Has Mr. Tulkinghorn been disturbed? His windows are dark and quiet, and his door is shut. It must be something unusual indeed, to bring him out of his shell. Nothing is heard of him, nothing is seen of him. What power of cannon might it take to shake that rusty old man out of his immovable composure?
For many years the persistent Roman has been pointing, with no particular meaning, from that ceiling. It is not likely that he has any new meaning in him tonight. Once pointing, always pointing—like any Roman, or even Briton, with a single idea. There he is, no doubt, in his impossible attitude, pointing, unavailingly, all night long. Moonlight, darkness, dawn, sunrise, day. There he is still, eagerly pointing, and no one minds him.
But, a little after the coming of the day, come people to clean the rooms. And either the Roman has some new meaning in him, not expressed before, or the foremost of them goes wild; for, looking up at his outstretched hand, and looking down at what is below it, that person shrieks and flies. The others, looking in as the first one looked, shriek and fly too, and there is an alarm in the street.

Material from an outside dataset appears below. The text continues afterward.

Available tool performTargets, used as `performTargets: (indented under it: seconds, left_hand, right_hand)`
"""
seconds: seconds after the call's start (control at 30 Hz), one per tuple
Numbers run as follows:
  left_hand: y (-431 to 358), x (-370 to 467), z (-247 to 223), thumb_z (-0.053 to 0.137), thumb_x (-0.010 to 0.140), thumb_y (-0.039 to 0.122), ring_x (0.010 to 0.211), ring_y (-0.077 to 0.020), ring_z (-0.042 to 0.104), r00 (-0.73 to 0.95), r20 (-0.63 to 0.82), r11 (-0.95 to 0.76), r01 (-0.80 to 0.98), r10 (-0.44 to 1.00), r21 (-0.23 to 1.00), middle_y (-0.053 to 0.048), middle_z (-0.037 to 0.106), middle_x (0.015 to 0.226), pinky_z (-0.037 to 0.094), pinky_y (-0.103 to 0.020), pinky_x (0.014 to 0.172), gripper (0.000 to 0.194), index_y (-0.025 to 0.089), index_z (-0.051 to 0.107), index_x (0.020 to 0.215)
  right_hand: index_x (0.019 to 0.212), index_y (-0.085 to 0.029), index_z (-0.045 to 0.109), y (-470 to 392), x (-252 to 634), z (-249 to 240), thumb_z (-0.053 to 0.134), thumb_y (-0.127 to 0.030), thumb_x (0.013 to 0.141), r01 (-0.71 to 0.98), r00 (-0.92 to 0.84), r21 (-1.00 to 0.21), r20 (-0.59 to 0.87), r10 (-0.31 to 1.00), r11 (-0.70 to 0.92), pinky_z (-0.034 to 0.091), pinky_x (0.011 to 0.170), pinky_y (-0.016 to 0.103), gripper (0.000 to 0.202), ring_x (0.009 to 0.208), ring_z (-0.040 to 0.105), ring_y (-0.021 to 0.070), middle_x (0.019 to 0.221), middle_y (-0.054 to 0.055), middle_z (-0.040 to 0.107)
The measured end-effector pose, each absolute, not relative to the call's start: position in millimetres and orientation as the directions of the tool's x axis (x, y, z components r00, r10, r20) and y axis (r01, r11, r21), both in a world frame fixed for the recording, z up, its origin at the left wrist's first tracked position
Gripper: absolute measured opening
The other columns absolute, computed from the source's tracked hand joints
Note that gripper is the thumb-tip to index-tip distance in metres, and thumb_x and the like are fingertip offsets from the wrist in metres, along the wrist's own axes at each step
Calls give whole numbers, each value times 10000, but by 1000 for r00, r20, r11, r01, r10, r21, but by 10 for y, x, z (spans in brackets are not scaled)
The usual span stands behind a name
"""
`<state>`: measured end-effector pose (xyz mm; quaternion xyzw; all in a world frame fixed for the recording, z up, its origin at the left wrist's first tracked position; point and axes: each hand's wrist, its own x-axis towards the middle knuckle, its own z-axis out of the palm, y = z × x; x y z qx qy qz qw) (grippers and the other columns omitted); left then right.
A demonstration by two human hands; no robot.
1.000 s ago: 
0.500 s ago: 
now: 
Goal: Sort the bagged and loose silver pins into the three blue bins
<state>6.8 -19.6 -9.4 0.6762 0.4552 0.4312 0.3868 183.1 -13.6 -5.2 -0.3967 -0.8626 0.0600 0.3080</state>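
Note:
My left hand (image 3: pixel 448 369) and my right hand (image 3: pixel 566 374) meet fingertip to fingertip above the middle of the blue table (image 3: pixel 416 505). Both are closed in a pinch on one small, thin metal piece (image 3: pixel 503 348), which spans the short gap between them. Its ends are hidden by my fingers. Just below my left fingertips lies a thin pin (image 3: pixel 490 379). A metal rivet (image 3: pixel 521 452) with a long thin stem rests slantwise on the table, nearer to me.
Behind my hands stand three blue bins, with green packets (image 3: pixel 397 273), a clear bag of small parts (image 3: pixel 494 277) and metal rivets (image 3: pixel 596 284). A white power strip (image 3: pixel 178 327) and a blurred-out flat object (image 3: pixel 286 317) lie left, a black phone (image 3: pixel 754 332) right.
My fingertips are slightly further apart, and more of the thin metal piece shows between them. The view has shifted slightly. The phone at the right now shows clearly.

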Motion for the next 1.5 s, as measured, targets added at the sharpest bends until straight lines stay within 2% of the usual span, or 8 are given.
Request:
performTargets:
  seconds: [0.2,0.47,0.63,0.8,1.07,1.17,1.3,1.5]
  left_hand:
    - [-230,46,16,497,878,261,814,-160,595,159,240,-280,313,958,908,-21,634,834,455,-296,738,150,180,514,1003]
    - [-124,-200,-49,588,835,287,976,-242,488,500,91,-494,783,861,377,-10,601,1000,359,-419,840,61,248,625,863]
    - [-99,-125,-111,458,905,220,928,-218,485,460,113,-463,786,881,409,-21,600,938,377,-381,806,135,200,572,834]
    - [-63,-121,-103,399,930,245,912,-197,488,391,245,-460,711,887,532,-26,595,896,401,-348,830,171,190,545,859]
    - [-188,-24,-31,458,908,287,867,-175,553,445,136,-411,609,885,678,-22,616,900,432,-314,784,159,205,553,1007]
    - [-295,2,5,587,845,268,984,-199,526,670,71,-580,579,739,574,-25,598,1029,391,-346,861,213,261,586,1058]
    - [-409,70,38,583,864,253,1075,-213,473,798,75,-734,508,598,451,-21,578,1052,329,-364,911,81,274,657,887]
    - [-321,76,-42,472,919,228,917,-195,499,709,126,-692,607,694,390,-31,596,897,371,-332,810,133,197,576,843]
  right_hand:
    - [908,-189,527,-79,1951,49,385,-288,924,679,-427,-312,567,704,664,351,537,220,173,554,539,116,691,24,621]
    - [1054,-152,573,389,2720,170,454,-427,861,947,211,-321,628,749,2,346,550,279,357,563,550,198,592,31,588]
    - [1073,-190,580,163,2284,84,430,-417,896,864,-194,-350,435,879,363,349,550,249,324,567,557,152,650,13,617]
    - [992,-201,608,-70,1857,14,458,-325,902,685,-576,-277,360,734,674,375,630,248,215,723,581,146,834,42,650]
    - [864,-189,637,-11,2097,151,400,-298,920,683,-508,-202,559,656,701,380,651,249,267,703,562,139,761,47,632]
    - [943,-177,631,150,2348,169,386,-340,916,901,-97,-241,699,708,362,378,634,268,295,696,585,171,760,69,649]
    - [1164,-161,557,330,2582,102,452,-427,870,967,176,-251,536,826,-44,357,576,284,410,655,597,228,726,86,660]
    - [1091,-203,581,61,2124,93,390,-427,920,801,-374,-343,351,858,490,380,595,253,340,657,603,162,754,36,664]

What does it mean? No light is admitted into the darkened chamber, and people unaccustomed to it enter, and, treading softly, but heavily, carry a weight into the bedroom and lay it down. There is whispering and wondering all day, strict search of every corner, careful tracing of steps, and careful noting of the disposition of every article of furniture. All eyes look up at the Roman, and all voices murmur, “If he could only tell what he saw!”
He is pointing at a table, with a bottle (nearly full of wine) and a glass upon it, and two candles that were blown out suddenly, soon after being lighted. He is pointing at an empty chair, and at a stain upon the ground before it that might be almost covered with a hand. These objects lie directly within his range. An excited imagination might suppose that there was something in them so terrific, as to drive the rest of the composition, not only the attendant big-legged boys, but the clouds and flowers and pillars too—in short, the very body and soul of Allegory, and all the brains it has—stark mad. It happens surely, that every one who comes into the darkened room and looks at these things, looks up at the Roman, and that he is invested in all eyes with mystery and awe, as if he were a paralysed dumb witness.
So, it shall happen surely, through many years to come, that ghostly stories shall be told of the stain upon the floor, so easy to be covered, so hard to be got out; and that the Roman, pointing from the ceiling, shall point, so long as dust and damp and spiders spare him, with far greater significance than he ever had in Mr. Tulkinghorn’s time, and with a deadly meaning. For, Mr. Tulkinghorn’s time is over for evermore; and the Roman pointed at the murderous hand uplifted against his life, and pointed helplessly at him, from night to morning, lying face downward on the floor, shot through the heart.
CHAPTER 49
DUTIFUL FRIENDSHIP
A great annual occasion has come round in the establishment of Mr. Matthew Bagnet, otherwise Lignum Vitae, ex-artilleryman and present bassoon-player. An occasion of feasting and festival. The celebration of a birthday in the family.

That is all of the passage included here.